I attended the Aloha Expo in Sante Fe Springs, California. Great food, music, entertainment—and events like these are fantastic photo opportunities. Shooting a live performance outdoors can be a lot of fun. Here are some tips to help you get the best photos possible.
Be prepared. When you head out, think ahead to the kind of shots you’ll be able to take, the weather conditions, and the distance to the performers. In this case, I knew the Expo was going to be a crowded event so I planned on using my telephoto zoom a lot. I was travelling extremely light that day so all I brought were my D70, 80-200mm f/2.8D, two memory cards, and a spare battery. It would have been nice to also have along a wide-angle zoom for a few shots. But the one thing I really wished I’d brought was my SB-800 speedlight. It would have made several shots much better.
Scope out the stage and find a few good spots for taking photos. It depends on your lenses but you usually want to get an unobstructed view of the performers. This means getting in front of the audience if you can manage it. At outdoor festivals like this one, it’s pretty easy to get up close to the stage. Spots near the main speakers on either side of the stage are usually clear. Plunking yourself down on the lawn in the front row or in an aisle work, too. If the stage is open, you can even get some neat shots from the side or behind the stage if security doesn’t run you off. The point is, you want to get to a spot where you can make photos of the performers that fill the frame without any obstructions.
Timing and music. The Aloha Expo is a music and dance festival. One of the neat things about dancing that can make it easy to photograph is that performers will often do the same choreography multiple times. The trick is to actually pay attention and listen while you’re shooting. The first time some interesting choreography happens you may miss it, but if you were paying attention, you will recognize the musical and visual cues that signal it coming up again. You get into a rhythm with the performers and you’re able to anticipate shots a few seconds ahead of time. Use continuous shooting mode to help capture just the right moment.
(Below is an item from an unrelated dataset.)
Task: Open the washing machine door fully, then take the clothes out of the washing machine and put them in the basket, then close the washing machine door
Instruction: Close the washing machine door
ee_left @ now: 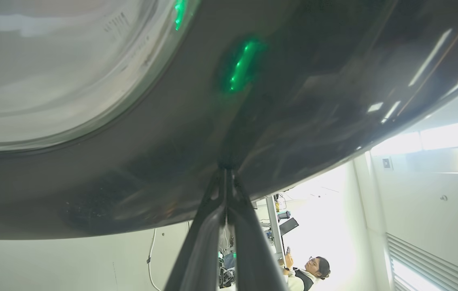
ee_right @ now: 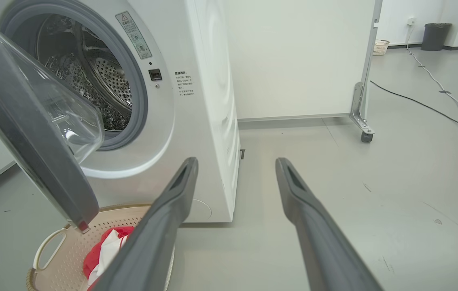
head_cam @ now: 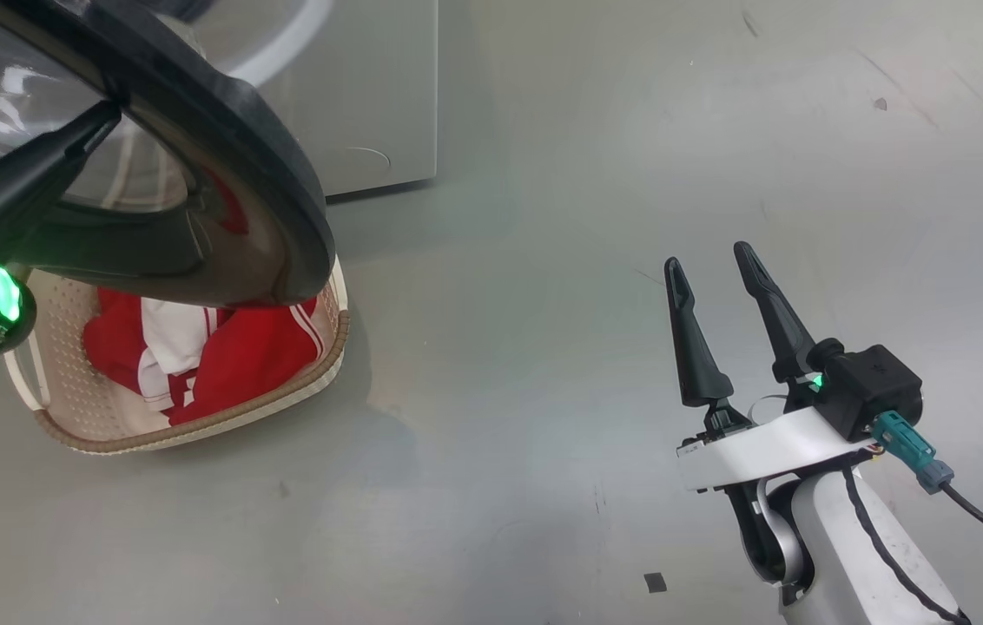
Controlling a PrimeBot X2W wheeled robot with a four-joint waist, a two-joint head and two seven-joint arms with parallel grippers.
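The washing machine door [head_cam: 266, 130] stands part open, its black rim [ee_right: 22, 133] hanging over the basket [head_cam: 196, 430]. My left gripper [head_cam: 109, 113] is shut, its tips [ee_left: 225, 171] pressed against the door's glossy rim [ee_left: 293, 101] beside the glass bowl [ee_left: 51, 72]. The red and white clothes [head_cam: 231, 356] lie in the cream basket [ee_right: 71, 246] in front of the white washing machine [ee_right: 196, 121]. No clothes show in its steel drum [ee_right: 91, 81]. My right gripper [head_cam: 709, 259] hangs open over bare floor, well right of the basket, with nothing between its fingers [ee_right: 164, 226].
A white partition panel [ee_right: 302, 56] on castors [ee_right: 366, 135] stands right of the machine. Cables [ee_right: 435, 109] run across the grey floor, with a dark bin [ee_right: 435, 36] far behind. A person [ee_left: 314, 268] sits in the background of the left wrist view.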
Lighting. Sunday was overcast which was both good and bad. Stages are often covered which puts all of the performers in shade anyway but a little sun would have been nice, adding warmth and color. It would have also made exposure trickier because of the contrast between sunlit and shaded areas. As I said earlier, I wish I’d brought my speedlight. The flash would have added just the light I needed when the occasional dark cloud rolled overhead.
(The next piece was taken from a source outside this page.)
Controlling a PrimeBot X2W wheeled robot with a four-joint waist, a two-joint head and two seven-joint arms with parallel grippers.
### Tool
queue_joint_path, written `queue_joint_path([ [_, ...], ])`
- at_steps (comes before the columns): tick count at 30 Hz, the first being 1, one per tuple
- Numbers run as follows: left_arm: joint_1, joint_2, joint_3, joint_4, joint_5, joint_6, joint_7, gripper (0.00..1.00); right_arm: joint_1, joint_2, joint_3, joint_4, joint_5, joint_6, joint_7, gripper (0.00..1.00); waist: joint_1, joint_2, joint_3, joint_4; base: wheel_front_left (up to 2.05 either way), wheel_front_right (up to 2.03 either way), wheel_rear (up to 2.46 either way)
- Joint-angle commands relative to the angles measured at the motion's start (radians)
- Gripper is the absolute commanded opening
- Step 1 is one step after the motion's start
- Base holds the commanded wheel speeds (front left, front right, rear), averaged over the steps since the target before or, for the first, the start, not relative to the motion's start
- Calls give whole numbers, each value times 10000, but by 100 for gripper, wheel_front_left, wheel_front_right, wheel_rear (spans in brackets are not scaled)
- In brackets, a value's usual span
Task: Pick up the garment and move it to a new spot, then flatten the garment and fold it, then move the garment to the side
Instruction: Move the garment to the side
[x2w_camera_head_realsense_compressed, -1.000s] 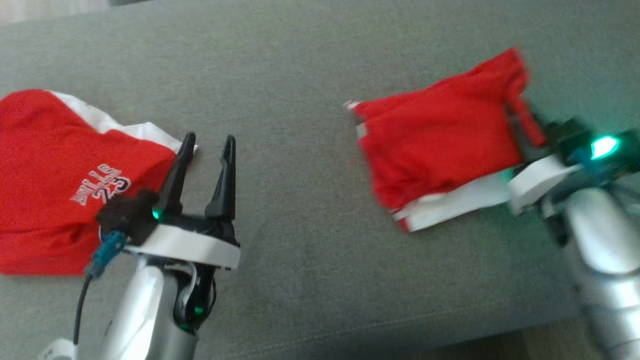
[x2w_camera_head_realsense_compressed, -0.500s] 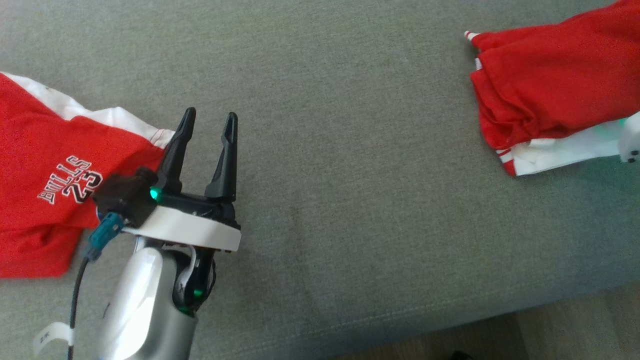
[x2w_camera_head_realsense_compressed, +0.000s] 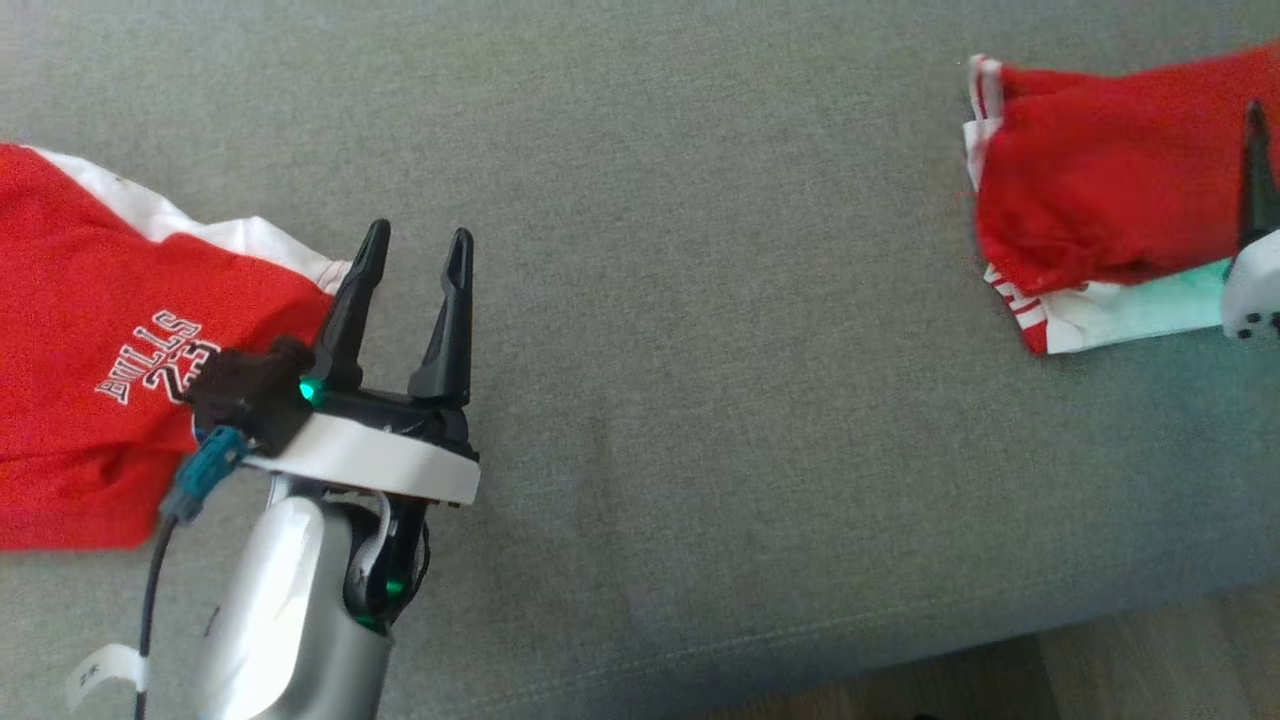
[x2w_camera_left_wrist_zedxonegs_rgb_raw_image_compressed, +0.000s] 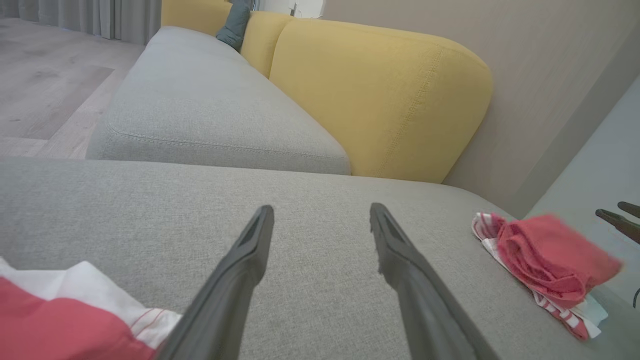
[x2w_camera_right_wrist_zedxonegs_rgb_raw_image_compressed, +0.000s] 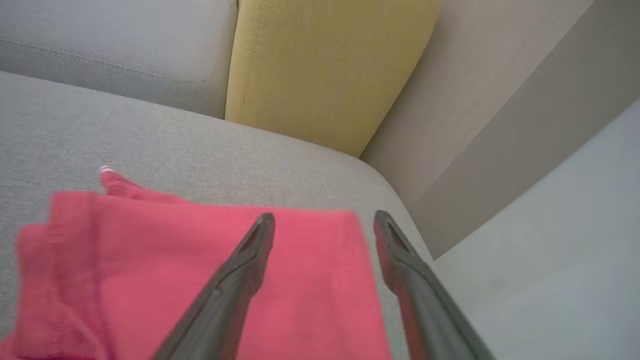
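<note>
Two red garments lie well apart on the grey sofa seat (x2w_camera_head_realsense_compressed: 700, 420). In the head view the folded garment (x2w_camera_head_realsense_compressed: 1100, 200) sits at 2 o'clock, close to the frame's right edge. It forms a compact red bundle, with a white, red-striped layer showing beneath its 6 o'clock edge. The right claw (x2w_camera_right_wrist_zedxonegs_rgb_raw_image_compressed: 324, 217) hangs over this bundle with its two fingers spread wide and nothing between them. The right wrist view shows one finger in front of the red cloth and the other at the cloth's 3 o'clock edge; contact with the fabric cannot be determined. In the head view one dark finger of that claw stands at the bundle's 3 o'clock side. The jersey (x2w_camera_head_realsense_compressed: 80, 330), red with white panels and the print "BULLS 23", lies loosely spread at 9 o'clock. The left claw (x2w_camera_head_realsense_compressed: 419, 235) is positioned at 7 o'clock, fingers wide apart and empty, pointing toward 12 o'clock, with one finger just beside the jersey's white corner. In the left wrist view a yellow back cushion (x2w_camera_left_wrist_zedxonegs_rgb_raw_image_compressed: 380, 100) stands at 12 o'clock behind the seat, the folded garment appears at 3 o'clock, and wooden floor (x2w_camera_left_wrist_zedxonegs_rgb_raw_image_compressed: 45, 85) shows at 10 o'clock.
</note>
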Motion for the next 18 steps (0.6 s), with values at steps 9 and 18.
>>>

Composition. There are a lot of opportunities. Wide shots of a stage are great for showing the performers in context. You get the performers, the audience, the band, and banners that show the name of the event. If you can get close to the stage with a decent telephoto lens, you can isolate individual performers and take them completely out of the context of the performance. If the stage is open, especially, you’ll want to setup for a shallower depth of field to blur the background. Shooting from off to one side using a shallow depth of field also allows you to isolate individual performers in a line-up. And don’t miss the opportunity to use slower shutter speeds to capture motion!
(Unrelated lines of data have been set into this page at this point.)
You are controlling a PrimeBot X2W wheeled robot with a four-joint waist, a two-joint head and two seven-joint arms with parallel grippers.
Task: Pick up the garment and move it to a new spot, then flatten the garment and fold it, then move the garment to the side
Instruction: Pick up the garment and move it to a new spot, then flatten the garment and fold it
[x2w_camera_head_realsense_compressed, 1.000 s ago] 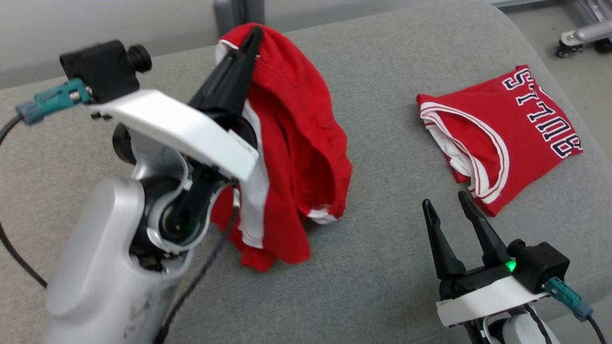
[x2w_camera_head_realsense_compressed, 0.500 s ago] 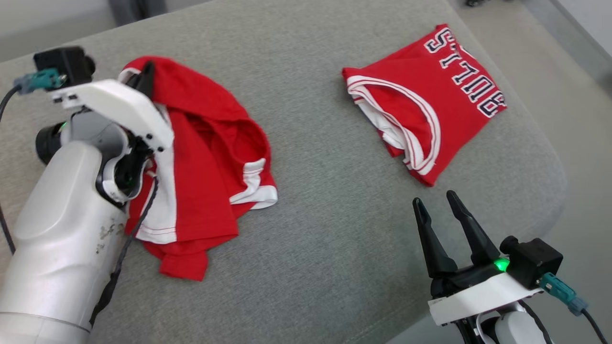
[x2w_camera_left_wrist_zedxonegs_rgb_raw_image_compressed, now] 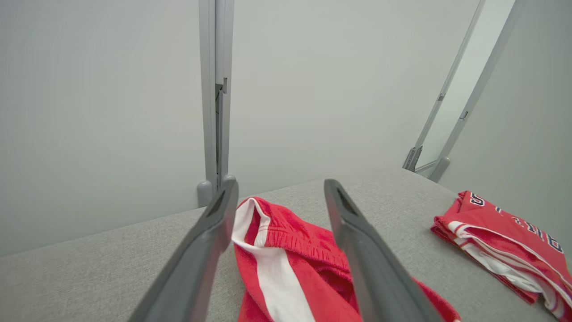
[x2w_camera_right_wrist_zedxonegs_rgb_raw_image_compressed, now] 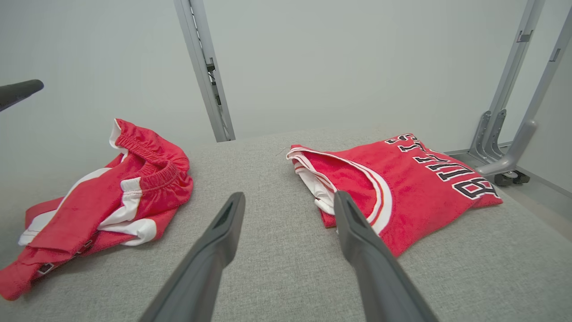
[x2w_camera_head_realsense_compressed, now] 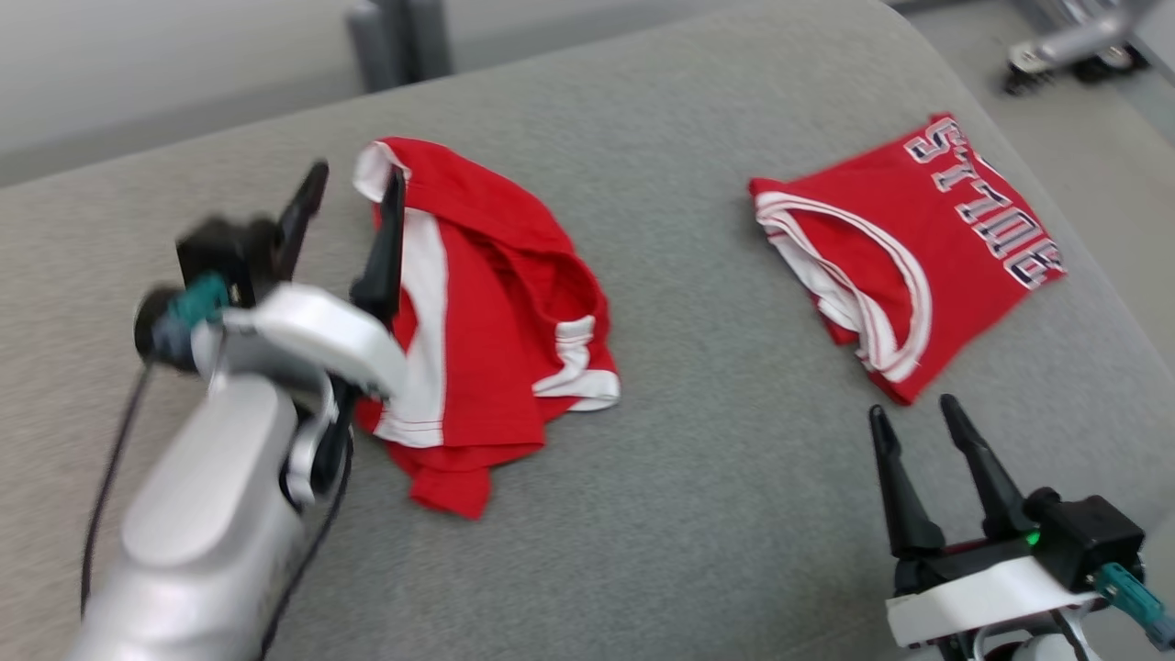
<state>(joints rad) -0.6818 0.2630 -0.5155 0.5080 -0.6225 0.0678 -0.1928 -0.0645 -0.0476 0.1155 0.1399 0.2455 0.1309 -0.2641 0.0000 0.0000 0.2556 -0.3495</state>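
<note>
Grey woven upholstery, coarse in its weave and rounded at the far corner, formed the padded surface (x2w_camera_head_realsense_compressed: 698,514) under both arms. Nearest, at the lower right of the head view, the right gripper (x2w_camera_head_realsense_compressed: 913,408) hovered above bare fabric, its two long, tapering dark fingers spread wide with nothing between them. The same showed in the right wrist view. On the left a smooth pale forearm, blurred, led up to the left gripper (x2w_camera_head_realsense_compressed: 352,207), whose fingers also stood far apart and gripped nothing. One finger lay over the near edge of the garment (x2w_camera_head_realsense_compressed: 496,303), though whether it touched the cloth could not be told.

The garment, a pair of soft red shorts with broad white side stripes and white hem trim, lay crumpled in a loose heap on the left part of the surface. Its gathered elastic waistband (x2w_camera_left_wrist_zedxonegs_rgb_raw_image_compressed: 290,235) pointed away between the left fingers. Well apart to the right rested a folded jersey (x2w_camera_head_realsense_compressed: 955,266), flat and roughly square, red with white-edged armholes and dark block lettering. Beyond the cushion rose a plain pale wall (x2w_camera_left_wrist_zedxonegs_rgb_raw_image_compressed: 111,89), a slim grey metal post (x2w_camera_left_wrist_zedxonegs_rgb_raw_image_compressed: 216,89) and, far right, a wheeled metal frame (x2w_camera_head_realsense_compressed: 1069,50).
</note>
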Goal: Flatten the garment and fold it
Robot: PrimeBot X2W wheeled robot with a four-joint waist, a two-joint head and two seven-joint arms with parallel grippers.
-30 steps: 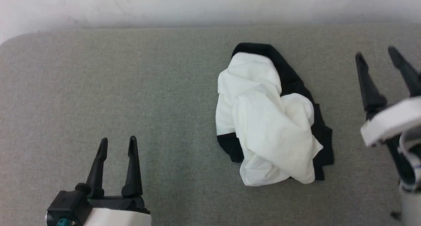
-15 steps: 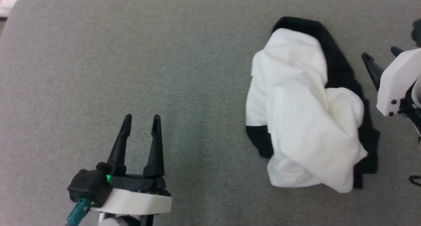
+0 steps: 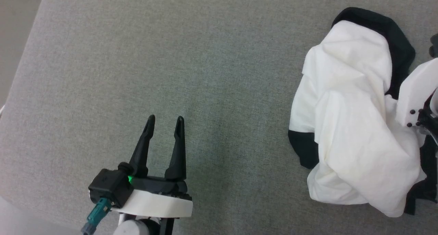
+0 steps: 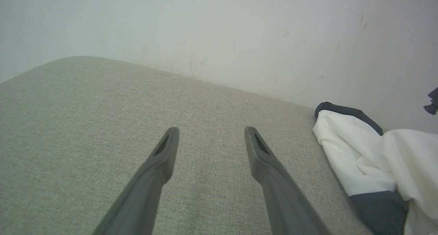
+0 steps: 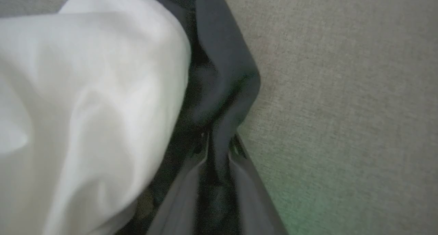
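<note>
Garment [image 3: 356, 125]: crumpled white-and-black heap on tabletop [image 3: 171, 57].
Left gripper [image 3: 165, 118]: fingers spread, empty.
Right gripper [image 5: 219, 144]: fingers pinching garment's black edge.

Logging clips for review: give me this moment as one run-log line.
phase: grasp | left gripper: open, empty, over grey fabric surface | right gripper: shut on black edge of crumpled white-and-black cloth garment

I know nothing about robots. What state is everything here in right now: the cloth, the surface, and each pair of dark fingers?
Soft white and black cloth garment: crumpled in a heap, not yet flattened or folded.
Left gripper: fingers open, holding nothing, above bare surface.
Right gripper: fingers shut on a black section of the garment.
Grey fabric-covered surface: flat, with the garment lying on it.
</note>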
And remember, take lots of shots. A live performance is a very dynamic situation. People move, a hand covers a face at the last second, a performer turns around, a shot turns out slightly blurry. And edit ruthlessly. You’ll be taking hundreds of shots anyway so don’t be shy about hitting that delete button on the ones you know are no good technically or compositionally. It makes your job later of choosing the best shots easier.